● **Assignment**: Transcribe all the data, leaving each word as it is.

--- Stored data ---

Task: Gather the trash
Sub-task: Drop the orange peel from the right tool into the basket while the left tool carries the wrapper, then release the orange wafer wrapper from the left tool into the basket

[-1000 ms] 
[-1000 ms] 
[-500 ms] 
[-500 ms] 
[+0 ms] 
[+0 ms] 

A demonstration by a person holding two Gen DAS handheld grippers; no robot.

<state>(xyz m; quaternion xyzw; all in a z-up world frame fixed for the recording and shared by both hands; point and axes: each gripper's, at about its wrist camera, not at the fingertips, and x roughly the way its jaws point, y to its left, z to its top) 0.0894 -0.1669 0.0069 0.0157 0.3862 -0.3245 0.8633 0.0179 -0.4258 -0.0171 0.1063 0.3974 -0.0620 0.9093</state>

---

● **Output of the task**:
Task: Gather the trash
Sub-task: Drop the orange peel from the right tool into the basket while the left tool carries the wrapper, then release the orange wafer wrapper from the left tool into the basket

[-1000 ms] 
[-1000 ms] 
[-500 ms] 
[-500 ms] 
[+0 ms] 
[+0 ms] 

A demonstration by a person holding two Gen DAS handheld grippers; no robot.

<state>(xyz m; quaternion xyzw; all in a z-up world frame fixed for the recording and shared by both hands; point and axes: each gripper's, at about its wrist camera, not at the fingertips, and x roughly the way its jaws point, y to its left, z to its top) 0.0894 -0.1669 0.0069 0.0157 0.3862 -0.3245 0.8633 0.0179 -0.4258 -0.0171 0.1063 0.3974 -0.0620 0.9093</state>

There is nothing else to the answer.